* **Activity**:
In the data below, how many lines contain the string "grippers"? Reply with the number only.

* **Source material**:
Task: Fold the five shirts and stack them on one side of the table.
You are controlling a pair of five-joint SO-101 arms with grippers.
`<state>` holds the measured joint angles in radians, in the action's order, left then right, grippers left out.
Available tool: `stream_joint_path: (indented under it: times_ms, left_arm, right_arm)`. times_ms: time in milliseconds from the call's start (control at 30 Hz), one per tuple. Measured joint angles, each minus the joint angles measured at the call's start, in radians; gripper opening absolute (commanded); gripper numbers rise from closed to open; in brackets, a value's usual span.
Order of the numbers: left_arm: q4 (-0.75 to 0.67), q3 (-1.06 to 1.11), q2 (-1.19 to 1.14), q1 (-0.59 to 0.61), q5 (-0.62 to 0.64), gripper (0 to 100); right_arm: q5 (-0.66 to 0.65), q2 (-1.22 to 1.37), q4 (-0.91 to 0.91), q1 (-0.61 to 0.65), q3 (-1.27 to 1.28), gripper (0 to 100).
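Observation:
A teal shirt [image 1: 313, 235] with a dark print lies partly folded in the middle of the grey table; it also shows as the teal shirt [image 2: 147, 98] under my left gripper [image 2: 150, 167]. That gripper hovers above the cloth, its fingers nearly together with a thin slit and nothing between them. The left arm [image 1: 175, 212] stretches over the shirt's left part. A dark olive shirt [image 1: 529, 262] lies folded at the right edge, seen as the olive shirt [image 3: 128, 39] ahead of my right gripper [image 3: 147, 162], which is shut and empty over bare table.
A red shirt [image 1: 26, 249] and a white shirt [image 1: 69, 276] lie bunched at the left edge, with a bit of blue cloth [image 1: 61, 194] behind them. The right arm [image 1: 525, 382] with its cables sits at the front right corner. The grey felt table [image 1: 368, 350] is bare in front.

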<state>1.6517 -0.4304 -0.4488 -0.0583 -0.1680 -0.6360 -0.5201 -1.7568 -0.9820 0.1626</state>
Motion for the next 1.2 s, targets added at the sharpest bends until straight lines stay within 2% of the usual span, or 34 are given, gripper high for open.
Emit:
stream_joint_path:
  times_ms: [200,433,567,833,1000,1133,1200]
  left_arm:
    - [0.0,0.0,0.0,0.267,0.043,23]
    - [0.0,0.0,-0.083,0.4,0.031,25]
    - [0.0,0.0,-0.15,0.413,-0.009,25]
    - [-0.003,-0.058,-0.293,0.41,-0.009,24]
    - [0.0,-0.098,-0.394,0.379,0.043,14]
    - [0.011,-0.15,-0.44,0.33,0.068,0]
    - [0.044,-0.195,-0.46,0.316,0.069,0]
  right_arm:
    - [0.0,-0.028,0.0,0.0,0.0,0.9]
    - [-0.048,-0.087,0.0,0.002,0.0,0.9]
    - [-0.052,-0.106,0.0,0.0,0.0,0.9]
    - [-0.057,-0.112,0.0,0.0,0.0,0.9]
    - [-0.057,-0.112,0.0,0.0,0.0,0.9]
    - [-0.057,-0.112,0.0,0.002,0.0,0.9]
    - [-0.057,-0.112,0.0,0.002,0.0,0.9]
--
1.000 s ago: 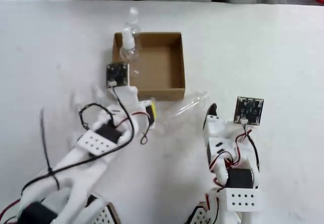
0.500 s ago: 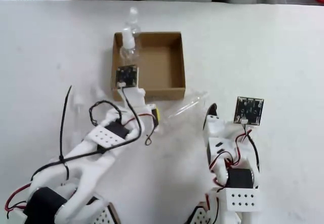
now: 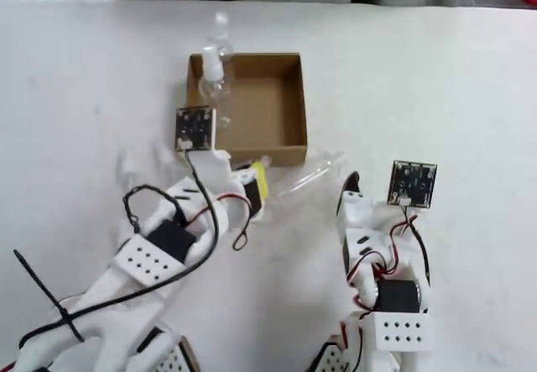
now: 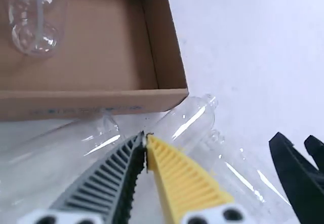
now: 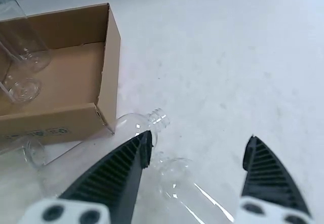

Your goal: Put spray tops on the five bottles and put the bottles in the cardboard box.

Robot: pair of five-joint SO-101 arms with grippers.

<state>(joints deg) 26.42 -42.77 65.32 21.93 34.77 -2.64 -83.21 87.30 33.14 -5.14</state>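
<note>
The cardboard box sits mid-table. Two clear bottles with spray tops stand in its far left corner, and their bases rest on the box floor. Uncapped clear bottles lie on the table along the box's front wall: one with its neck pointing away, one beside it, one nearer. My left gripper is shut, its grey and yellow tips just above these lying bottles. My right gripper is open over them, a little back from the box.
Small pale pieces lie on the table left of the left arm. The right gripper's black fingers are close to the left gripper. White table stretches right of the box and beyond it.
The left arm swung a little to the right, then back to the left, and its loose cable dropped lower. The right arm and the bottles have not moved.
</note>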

* **Result for this exercise**:
3